Customizing Maximum Alt Text Length

The ability truncates generated alt text to 125 characters (see MAX_ALT_TEXT_LENGTH in Alt_Text_Generation.php). To allow longer descriptions, change the constant and consider updating the system instruction to match.

Adding Custom UI Elements

  • Block editor: Edit src/experiments/alt-text-generation/components/AltTextControls.tsx to change labels, layout, or add context input. The block filter is in src/experiments/alt-text-generation/index.tsx.
  • Media modal / attachment edit: The PHP experiment adds the button via add_button_to_media_modal() and setup_attachment_meta_box(); the behavior is implemented in src/experiments/alt-text-generation/media.ts.
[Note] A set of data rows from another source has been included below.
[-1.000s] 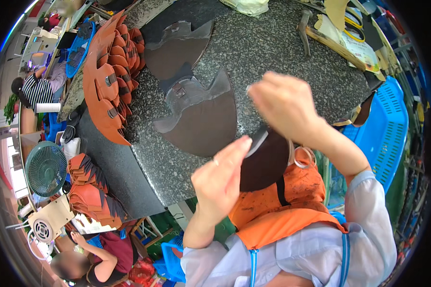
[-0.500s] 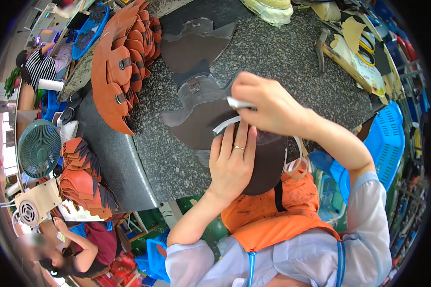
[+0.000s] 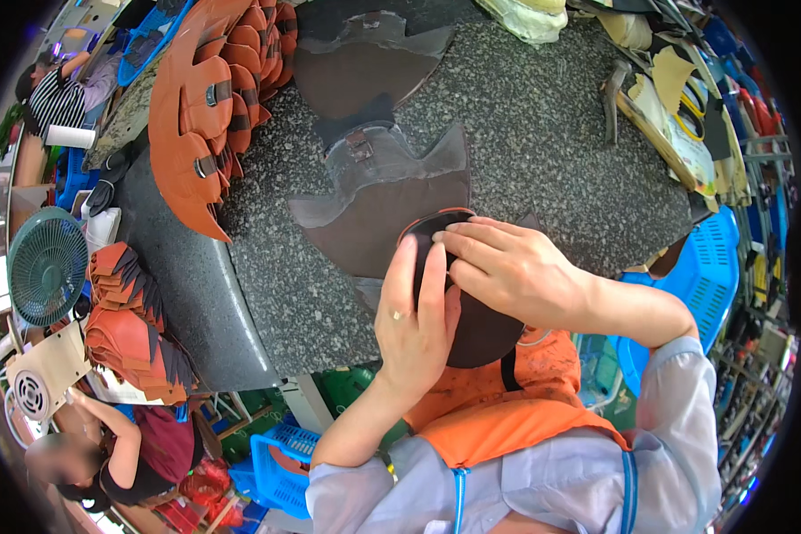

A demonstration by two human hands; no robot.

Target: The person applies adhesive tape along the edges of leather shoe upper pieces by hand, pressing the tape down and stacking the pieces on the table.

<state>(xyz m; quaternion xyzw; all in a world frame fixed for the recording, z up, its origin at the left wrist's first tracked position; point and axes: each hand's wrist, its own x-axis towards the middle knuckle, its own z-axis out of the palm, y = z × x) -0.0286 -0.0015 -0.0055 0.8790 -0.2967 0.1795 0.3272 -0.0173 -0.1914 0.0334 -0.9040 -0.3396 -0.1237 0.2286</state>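
Observation:
A dark brown leather piece (image 3: 482, 338) lies at the near edge of the stone-topped bench, partly overhanging it. Its upper edge is curled over, showing a thin orange-red rim (image 3: 429, 219). My left hand (image 3: 411, 325) grips that curled edge from the left, its long fingers pointing away from me. From the right, my right hand (image 3: 525, 271) presses its fingertips onto the same edge. Just beyond lies another dark leather piece (image 3: 374, 214) with a grey border and a small tab. A similar dark piece (image 3: 356, 76) lies farther back.
Overlapping orange-brown leather pieces (image 3: 187, 151) are stacked on the left. A hammer (image 3: 612, 98) and yellow-handled scissors (image 3: 691, 114) lie at the right. Blue baskets (image 3: 707, 276) stand beside the bench. A green fan (image 3: 48, 265) and another person (image 3: 120, 445) are at the left.
The white strip in my right hand and on the leather is out of sight. The leather's edge is now curled over, with both hands' fingers on it. The view has shifted slightly.

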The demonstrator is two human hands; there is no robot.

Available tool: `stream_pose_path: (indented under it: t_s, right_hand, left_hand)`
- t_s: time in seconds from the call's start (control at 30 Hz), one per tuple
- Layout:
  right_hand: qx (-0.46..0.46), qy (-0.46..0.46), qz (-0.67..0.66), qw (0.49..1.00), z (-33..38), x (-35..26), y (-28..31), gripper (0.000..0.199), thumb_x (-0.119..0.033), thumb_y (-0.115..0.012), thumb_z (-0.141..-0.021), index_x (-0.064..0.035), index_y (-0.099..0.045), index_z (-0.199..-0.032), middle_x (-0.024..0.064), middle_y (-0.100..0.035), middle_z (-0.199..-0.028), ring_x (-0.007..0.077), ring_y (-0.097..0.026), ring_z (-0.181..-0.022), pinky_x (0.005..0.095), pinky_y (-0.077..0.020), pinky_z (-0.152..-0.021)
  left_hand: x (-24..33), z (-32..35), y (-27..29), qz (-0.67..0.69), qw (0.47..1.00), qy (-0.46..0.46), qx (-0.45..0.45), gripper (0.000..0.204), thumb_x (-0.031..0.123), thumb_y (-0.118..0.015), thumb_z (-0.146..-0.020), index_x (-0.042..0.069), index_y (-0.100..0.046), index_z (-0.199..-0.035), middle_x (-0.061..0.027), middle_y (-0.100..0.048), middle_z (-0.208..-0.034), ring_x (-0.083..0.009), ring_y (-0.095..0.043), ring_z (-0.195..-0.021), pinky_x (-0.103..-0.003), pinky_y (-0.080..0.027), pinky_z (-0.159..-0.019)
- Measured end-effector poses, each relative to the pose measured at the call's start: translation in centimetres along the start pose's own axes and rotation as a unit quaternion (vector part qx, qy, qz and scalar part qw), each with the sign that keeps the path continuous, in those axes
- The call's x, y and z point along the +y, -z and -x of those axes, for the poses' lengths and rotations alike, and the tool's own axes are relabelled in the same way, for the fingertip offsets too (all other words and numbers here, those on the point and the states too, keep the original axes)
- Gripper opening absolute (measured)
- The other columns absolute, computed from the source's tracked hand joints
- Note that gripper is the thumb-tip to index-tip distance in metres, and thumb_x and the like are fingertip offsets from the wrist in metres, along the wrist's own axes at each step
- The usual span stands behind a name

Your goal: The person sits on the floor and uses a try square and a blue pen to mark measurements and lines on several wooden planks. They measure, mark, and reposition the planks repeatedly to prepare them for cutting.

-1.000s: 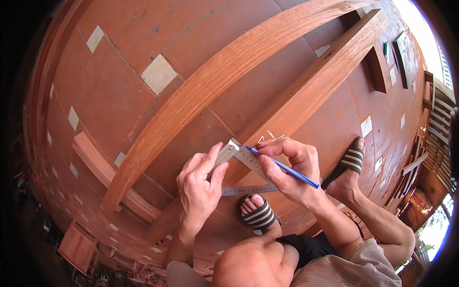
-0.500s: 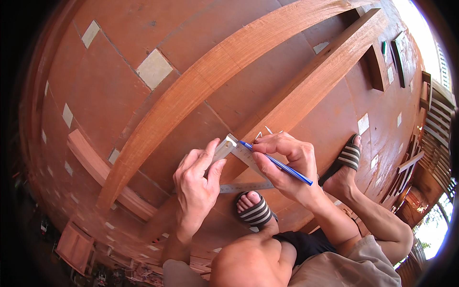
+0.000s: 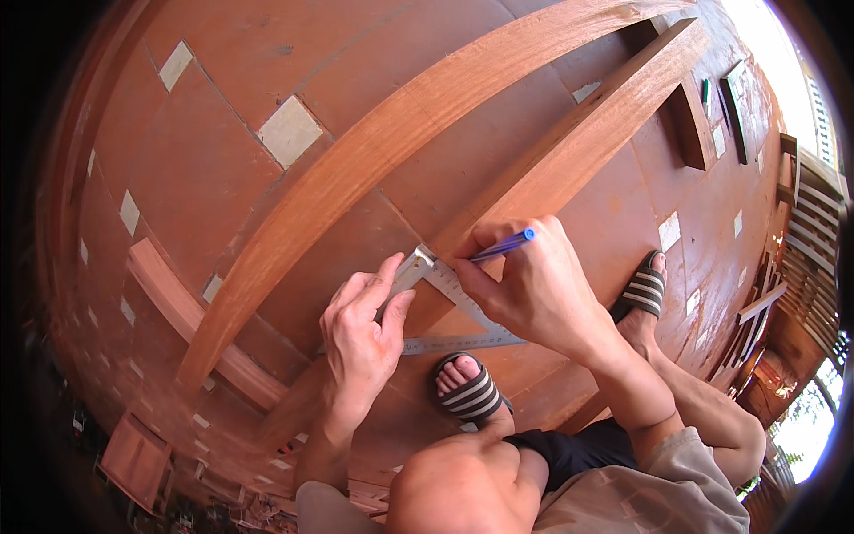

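A metal triangle square (image 3: 452, 287) with ruled edges lies across a long straight timber beam (image 3: 594, 147). My left hand (image 3: 363, 334) grips the square's thick stock beside the beam, thumb and fingers closed round it. In my right hand (image 3: 538, 289) is a blue pen (image 3: 505, 245), pinched between thumb and fingers with its back end pointing up and right. The pen's tip is hidden behind the fingers, close to the square's corner on the beam's upper face. Whether the tip touches the wood I cannot tell.
A curved timber piece (image 3: 356, 160) arches left of the beam. A shorter wood strip (image 3: 182, 303) lies under its lower end. My sandalled feet (image 3: 471, 392) rest on the tiled floor (image 3: 222, 133). Wood offcuts (image 3: 694, 129) and slatted pieces (image 3: 814, 231) lie at the right.
My right hand has turned and shifted up, so the pen's back end now points up instead of down to the right. My left hand and the square stay nearly in place.
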State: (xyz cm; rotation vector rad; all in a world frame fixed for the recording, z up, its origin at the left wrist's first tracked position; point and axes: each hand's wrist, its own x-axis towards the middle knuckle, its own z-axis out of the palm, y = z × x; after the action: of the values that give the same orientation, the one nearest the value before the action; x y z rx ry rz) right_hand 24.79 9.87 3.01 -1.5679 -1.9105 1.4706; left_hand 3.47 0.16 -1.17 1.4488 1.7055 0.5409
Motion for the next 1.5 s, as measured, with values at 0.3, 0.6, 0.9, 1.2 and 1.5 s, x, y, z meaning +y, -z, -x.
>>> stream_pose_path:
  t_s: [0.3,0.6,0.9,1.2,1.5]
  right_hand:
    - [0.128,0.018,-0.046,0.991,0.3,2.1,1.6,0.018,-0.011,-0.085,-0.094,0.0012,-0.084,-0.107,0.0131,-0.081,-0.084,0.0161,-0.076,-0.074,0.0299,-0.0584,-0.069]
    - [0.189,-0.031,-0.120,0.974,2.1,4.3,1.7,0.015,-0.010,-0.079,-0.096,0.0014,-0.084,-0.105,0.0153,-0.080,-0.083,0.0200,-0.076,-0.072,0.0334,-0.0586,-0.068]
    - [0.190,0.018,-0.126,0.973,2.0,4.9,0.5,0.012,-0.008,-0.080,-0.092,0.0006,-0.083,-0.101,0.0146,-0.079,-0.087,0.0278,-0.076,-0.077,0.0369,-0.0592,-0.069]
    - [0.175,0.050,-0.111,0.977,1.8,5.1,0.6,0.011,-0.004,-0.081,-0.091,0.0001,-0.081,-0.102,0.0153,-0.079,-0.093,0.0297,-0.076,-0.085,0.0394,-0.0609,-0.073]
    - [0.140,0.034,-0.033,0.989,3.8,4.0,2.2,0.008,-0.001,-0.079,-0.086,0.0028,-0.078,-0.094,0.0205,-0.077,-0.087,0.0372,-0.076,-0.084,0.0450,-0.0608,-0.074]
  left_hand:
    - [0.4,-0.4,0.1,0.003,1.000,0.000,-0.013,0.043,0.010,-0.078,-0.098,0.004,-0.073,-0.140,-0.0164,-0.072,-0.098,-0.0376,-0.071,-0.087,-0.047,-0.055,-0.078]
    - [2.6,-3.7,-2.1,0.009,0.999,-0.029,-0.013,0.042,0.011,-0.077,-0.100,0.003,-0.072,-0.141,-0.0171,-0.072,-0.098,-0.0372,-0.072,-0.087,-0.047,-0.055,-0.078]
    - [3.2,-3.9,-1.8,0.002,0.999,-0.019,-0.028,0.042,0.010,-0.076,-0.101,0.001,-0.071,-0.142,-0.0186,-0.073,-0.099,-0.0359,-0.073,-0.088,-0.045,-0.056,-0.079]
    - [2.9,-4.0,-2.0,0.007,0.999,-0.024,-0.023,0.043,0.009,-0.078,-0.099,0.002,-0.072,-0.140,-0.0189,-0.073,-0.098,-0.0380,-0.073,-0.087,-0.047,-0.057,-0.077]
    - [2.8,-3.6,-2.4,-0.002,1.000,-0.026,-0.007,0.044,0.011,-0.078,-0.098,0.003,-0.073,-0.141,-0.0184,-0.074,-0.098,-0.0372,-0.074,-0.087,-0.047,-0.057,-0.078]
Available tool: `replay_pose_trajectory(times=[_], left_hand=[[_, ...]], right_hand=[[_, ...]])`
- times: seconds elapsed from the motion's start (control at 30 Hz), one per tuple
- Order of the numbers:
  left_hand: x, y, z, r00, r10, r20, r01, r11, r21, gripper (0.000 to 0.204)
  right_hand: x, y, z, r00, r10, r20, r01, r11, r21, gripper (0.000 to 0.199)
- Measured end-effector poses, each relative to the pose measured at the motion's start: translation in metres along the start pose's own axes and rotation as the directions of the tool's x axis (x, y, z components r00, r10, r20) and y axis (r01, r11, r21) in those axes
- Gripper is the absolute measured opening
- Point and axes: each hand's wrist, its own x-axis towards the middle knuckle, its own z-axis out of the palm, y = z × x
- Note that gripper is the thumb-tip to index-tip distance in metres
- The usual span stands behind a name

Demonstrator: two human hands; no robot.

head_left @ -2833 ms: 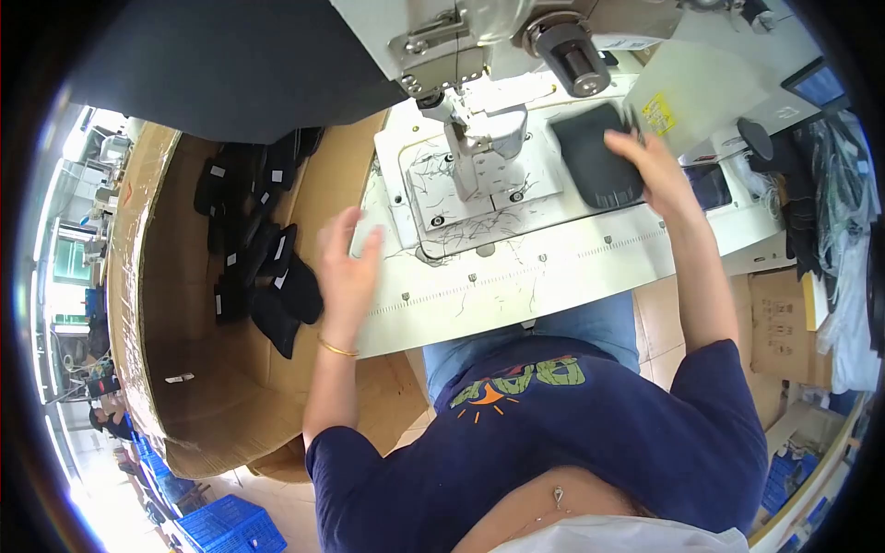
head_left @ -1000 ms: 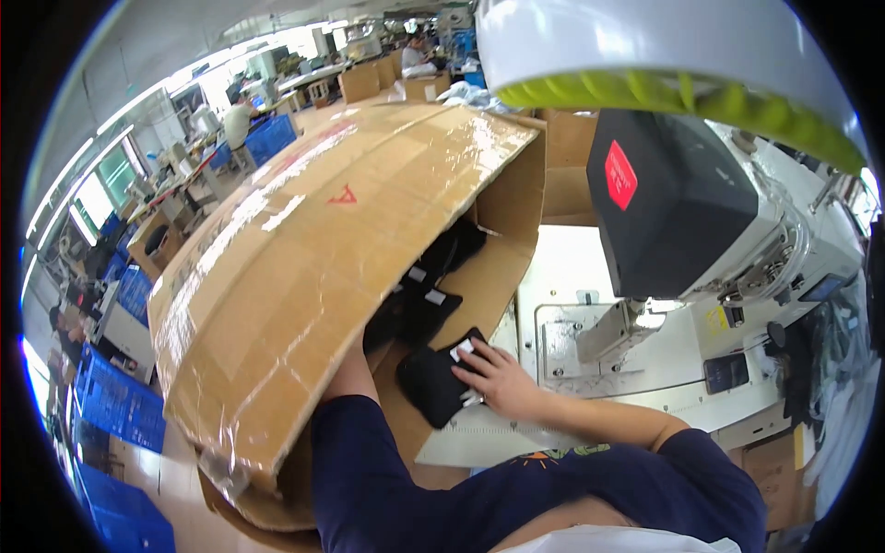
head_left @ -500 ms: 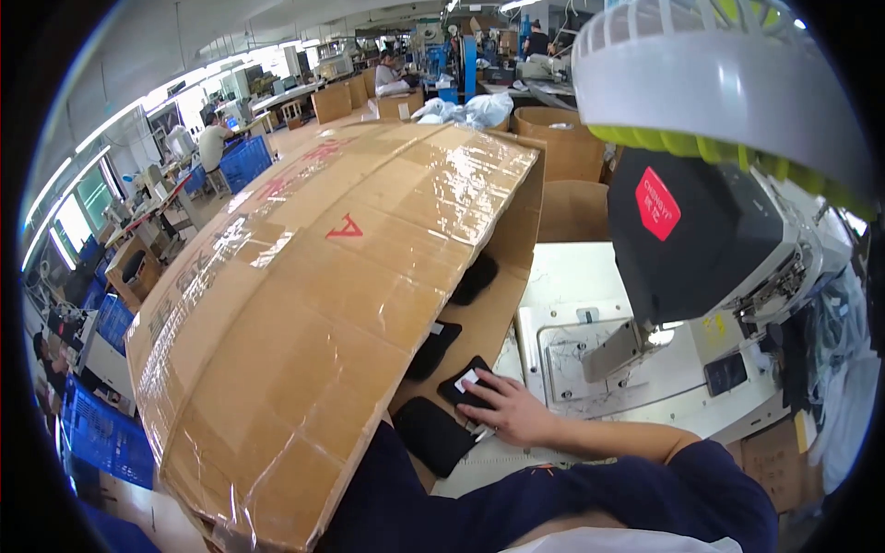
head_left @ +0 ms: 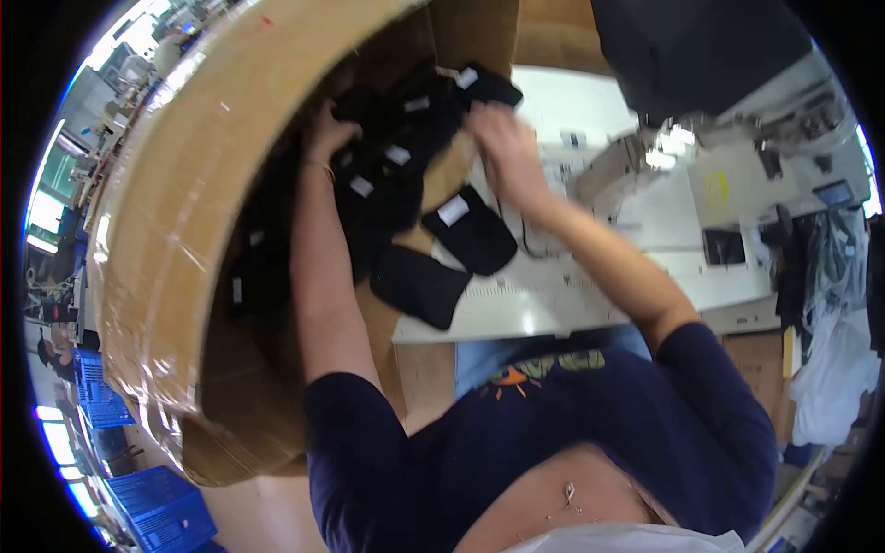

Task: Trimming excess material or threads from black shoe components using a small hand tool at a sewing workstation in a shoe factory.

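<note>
My left hand (head_left: 330,136) reaches inside a large cardboard box among dark pieces. Its thumb stands apart from the fingers, which are partly lost against the black. Slightly blurred, my right hand (head_left: 505,152) has its fingers stretched toward a black fabric piece with a white label (head_left: 493,88) at the box opening. The fingertips meet its lower edge. Several similar labelled black pieces (head_left: 392,198) are heaped between my hands. Nearer to me lie a labelled black piece (head_left: 475,235) and a plain-faced black piece (head_left: 419,284), side by side at the table edge.
The tape-covered cardboard box (head_left: 175,240) fills the left side. A white sewing machine table (head_left: 544,309) lies to the right, with the machine's arm (head_left: 618,170) and a dark phone-like slab (head_left: 724,247). Blue crates (head_left: 161,511) stand on the floor at lower left.
The view has tipped down into the box. My left arm has come into sight inside it. My right hand has left the labelled piece near the table edge and moved farther away.
</note>
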Motion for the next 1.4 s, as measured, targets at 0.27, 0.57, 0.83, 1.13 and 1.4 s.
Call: replay_pose_trajectory(times=[0.27,0.57,0.83,1.13,1.4], left_hand=[[-0.008,-0.001,-0.002,0.995,-0.097,-0.036,0.093,0.991,-0.095,0.065],[-0.05,0.033,-0.032,0.801,-0.135,-0.584,0.116,0.991,-0.07,0.032],[-0.151,0.109,-0.06,0.673,-0.094,-0.734,-0.173,0.945,-0.279,0.025],[-0.318,0.131,0.029,0.75,0.094,-0.654,-0.291,0.935,-0.2,0.028],[-0.321,0.149,0.029,0.801,0.251,-0.544,-0.414,0.887,-0.202,0.032]], right_hand=[[0.025,0.078,0.062,0.728,0.676,0.114,-0.634,0.727,-0.264,0.04],[-0.009,0.066,0.045,0.957,0.184,0.226,-0.187,0.982,-0.008,0.027],[0.024,0.048,0.057,0.954,0.192,-0.231,-0.169,0.979,0.117,0.03],[0.004,0.055,0.072,0.932,0.295,0.211,-0.278,0.955,-0.108,0.036],[-0.071,-0.008,-0.084,0.981,0.059,0.185,-0.146,0.853,0.501,0.023]])
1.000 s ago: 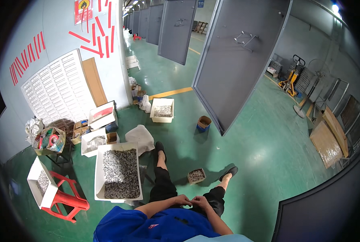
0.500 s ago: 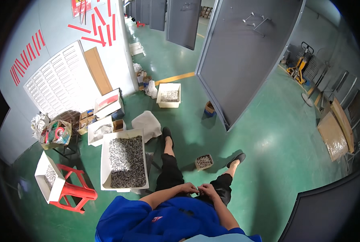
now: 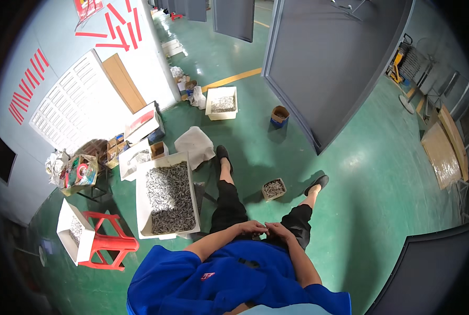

Adjust the selectors or class names in both PHP and media.ts if you change the markup.

Testing

Manual Testing

  1. Enable the experiment:

    • Go to Settings → AI
    • Enable the global experiments toggle, then enable Alt Text Generation
  2. Block editor:

    • Open the block editor for a post, insert or select an Image block (uploaded image or external URL)
    • In the sidebar, open the "AI Alternative Text" panel
    • Click Generate Alt Text (or Regenerate Alt Text if alt is already set). Confirm a spinner and then a textarea with generated text appear
    • Click Apply and verify the block’s alt attribute and sidebar Alt Text field update
    • Test an error path (e.g., remove the image URL) and confirm an error notice is shown
  3. Media modal:

    • Open the media modal (Insert Media, block editor image picker, etc.), select an image
    • In the sidebar, find the Alt Text field and the Generate Alt Text (or Regenerate) button
    • Generate, confirm the textarea updates, then close the modal and verify the alt text is saved
  4. Attachment edit screen:

    • Go to Media → Library, open an image, then edit the attachment
    • Locate the "AI Alt Text" meta box or field and the Generate/Regenerate button
    • Generate, confirm the Alternative Text field updates, then update the attachment and verify the value is saved
  5. REST API:

    • Use curl or Postman to call POST /wp-json/wp-abilities/v1/abilities/ai/alt-text-generation/run with input.attachment_id or input.image_url
    • Verify authentication, success response shape, and error codes for invalid or unauthorized requests

Automated Testing

Unit tests are located in:

  • tests/Integration/Includes/Abilities/Alt_Text_GenerationTest.php
  • tests/Integration/Includes/Experiments/Alt_Text_Generation/Alt_Text_GenerationTest.php

Run tests with:

npm run test:php

Notes & Considerations

Requirements

  • The experiment requires valid AI credentials and vision-capable models (configured via get_preferred_vision_models()).
  • Users need edit_post for the specific attachment when using attachment_id, or upload_files when using only image_url.
  • The experiment is only active when both the global experiments flag (wpai_features_enabled) and the experiment option (wpai_features_alt-text-generation_enabled) are enabled. Use the filter wpai_features_alt-text-generation_enabled to override.

Performance

  • Each request sends the image (as a data URI) to the AI provider. Large images are not resized before sending; consider attachment size and provider limits.
  • The UI shows a loading state while the ability runs. Timeouts follow the default AI client behavior.

Accessibility

  • Generated alt text is trimmed and truncated to 125 characters to align with common accessibility guidance for concise alt text.
  • The system instruction directs the model to avoid "Image of…" prefixes, to describe content objectively, and to return an empty string for decorative images.

Limitations

  • One image per request; no batch API in this experiment.
  • Output is plain text only; no structured fields or language selection in the default ability.
  • Media modal and attachment edit UI depend on DOM selectors (e.g. #attachment_alt, .ai-alt-text-media-actions); custom themes or plugins that change these may require adjustments.

Security Considerations

  • Input is sanitized (e.g. absint, esc_url_raw, sanitize_textarea_field; data URIs allowed for image_url).
  • Permission checks run before processing; attachment edit permission is required when using attachment_id.
  • Remote URLs are fetched server-side; ensure your environment allows outbound HTTP for external image URLs if used.